Out of all these questions, Austin Foodshed Investors was born (borrowing its name from Foodshed Investors NYC).
We started with the idea of an angel network, but one whose mission would be more in line with a community development financial institution, complete with impact reporting. We quickly realized that our little project would also have to integrate some of the elements of an incubator, educating both investors and entrepreneurs on alternatives to the “fast growth, top-line revenue-at-all-cost, burn-’til-you-exit” mentality. We would call this new approach “Bootstrap+.”
From the back of a napkin in mid-2014 to formally launching in early 2015 and then on to today, this seems to be the shirt that fits here in Austin. In our first 18 months, we have talked to over 120 companies and more than 75 investors. We predetermined to take things slow, to take the time to clearly define our internal processes. We brought on a third partner with small-business-development and CFO experience. Then we built a network of more than 30 angel investors—no dues, but with a clear sense of direction and intention.
2016 has proven to be a breakout year for us, with seven deals totaling over half-a-million dollars in the first six months of the year. As of this writing, we have another $500,000 term sheet in the works.
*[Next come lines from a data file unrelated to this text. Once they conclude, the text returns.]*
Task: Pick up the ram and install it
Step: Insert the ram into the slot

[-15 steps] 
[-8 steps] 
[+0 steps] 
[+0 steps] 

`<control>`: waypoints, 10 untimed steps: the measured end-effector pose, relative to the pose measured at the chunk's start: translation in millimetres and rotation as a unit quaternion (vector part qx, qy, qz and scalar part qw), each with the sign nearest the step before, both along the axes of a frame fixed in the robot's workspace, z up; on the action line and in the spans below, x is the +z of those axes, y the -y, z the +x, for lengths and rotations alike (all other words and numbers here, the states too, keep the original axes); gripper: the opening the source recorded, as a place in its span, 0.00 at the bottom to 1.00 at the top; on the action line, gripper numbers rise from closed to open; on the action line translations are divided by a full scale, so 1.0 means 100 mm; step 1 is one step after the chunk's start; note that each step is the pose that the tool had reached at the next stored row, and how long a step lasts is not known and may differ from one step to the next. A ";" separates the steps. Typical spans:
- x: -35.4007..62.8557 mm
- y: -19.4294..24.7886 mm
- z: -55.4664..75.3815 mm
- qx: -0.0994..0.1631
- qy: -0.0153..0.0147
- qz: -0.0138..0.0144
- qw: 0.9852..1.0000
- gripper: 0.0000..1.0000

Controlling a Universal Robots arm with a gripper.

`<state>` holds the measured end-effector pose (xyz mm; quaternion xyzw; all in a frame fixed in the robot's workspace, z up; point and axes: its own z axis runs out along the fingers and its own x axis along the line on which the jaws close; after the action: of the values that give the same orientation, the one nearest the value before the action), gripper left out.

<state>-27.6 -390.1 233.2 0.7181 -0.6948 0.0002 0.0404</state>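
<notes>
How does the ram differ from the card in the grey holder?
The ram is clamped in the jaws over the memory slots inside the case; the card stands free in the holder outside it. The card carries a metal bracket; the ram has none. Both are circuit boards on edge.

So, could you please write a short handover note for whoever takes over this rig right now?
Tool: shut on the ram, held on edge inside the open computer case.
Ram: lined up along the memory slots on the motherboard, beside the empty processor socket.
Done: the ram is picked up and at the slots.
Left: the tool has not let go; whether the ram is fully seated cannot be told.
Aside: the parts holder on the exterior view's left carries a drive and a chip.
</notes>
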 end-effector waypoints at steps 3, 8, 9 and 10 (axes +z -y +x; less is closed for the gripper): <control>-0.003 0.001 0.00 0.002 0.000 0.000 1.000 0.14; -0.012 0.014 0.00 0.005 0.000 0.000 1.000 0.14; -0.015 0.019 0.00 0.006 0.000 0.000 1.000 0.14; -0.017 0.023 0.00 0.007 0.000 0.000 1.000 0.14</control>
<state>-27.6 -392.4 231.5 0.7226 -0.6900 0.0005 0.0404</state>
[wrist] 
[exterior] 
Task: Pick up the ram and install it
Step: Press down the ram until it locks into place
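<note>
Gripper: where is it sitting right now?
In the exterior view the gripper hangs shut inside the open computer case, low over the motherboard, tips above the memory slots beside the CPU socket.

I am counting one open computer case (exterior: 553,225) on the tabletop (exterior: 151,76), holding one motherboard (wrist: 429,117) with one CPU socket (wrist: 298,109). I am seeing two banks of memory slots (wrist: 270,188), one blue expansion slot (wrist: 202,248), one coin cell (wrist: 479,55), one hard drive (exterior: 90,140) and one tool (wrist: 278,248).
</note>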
So, it looks like funding for the year should easily exceed our lofty goal of $1 million.
Our deals have ranged from $11,000 for a pasture-raised chicken farmer to buy hoop houses to $210,000 for a small-scale commercial kitchen/incubator. A larger deal that is in the works is for a regional, sustainable lamb producer and distributor—think Niman Ranch for lamb. All of these deals have followed our Bootstrap+ model, with companies taking smaller, incremental amounts of money to reach a finite milestone before repeating the process in a pace-appropriate, stair-stepped approach to growth. All but the largest deal currently in the works have been debt-based via self-liquidating vehicles, designed to allow the companies to grow at their own pace without giving away large chunks of equity or requiring an exit that would inappropriately loom over decisions on how best to manage their businesses.
I’m regularly amazed, inspired, and now and then, to be honest, a little puzzled by the continuing complexity of Slow Money around the country. We’re all heading in the same direction and yet there is an amazing amount of individuality in the efforts that are making progress here, in North Carolina, in Maine, in Vancouver, and elsewhere. It is the beautiful combination of a common good coming to fruition at many local levels, each network finding their own way—finding the shirt that fits them the best for their current place and time.